# REQUIRED WORK:
Copy out, unchanged, every line from the start of the records to the line that contains "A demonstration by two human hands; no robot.", and stop there.

(Saved entries)
——————

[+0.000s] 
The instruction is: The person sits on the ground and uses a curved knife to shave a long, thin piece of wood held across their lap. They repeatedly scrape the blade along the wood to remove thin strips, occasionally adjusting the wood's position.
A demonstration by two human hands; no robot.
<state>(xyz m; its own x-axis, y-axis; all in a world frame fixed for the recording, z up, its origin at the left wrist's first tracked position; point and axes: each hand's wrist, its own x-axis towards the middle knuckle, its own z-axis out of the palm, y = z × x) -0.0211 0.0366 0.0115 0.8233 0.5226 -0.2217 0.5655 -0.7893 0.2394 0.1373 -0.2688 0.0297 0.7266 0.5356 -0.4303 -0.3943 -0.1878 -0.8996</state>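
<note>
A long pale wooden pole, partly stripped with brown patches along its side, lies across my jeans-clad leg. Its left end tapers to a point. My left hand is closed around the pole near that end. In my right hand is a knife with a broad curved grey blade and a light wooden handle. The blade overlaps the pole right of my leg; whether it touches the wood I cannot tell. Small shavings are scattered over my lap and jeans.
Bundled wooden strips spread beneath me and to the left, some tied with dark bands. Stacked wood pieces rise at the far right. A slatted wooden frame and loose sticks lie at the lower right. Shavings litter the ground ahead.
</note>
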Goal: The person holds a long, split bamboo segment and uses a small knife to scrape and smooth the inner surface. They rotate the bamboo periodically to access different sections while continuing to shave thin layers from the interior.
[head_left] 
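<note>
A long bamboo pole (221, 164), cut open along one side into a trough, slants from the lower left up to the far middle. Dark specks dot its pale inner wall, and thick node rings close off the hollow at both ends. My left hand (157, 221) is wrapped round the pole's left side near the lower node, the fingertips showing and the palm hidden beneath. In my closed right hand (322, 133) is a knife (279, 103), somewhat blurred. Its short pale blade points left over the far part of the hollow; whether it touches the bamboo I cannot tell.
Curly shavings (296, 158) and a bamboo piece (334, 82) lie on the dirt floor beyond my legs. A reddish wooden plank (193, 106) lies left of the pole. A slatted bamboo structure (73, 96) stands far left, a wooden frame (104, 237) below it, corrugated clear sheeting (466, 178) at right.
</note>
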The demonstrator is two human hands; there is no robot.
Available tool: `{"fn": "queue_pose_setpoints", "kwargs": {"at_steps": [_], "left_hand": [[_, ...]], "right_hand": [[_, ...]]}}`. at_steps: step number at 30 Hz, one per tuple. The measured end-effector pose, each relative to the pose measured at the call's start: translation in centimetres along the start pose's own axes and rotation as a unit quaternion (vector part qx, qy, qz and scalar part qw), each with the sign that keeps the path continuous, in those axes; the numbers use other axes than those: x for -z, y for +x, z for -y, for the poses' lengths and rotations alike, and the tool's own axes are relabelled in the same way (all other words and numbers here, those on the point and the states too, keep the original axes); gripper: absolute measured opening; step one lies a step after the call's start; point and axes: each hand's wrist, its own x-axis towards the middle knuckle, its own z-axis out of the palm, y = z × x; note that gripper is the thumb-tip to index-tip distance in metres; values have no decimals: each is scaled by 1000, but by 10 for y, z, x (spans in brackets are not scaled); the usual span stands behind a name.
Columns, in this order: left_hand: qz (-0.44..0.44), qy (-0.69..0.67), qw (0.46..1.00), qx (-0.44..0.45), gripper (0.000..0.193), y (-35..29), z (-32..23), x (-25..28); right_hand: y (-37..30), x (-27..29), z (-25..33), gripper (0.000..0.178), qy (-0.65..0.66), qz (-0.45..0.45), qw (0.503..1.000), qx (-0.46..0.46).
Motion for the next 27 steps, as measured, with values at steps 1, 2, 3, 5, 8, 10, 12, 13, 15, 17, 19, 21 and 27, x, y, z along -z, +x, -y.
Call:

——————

# OUTPUT FOR THIS EXERCISE:
[+0.000s] 
The instruction is: The person sits on the ground and uses a curved knife to shave a long, thin piece of wood held across their lap. They repeatedly scrape the blade along the wood to remove thin strips, occasionally adjusting the wood's position.
A demonstration by two human hands; no robot.

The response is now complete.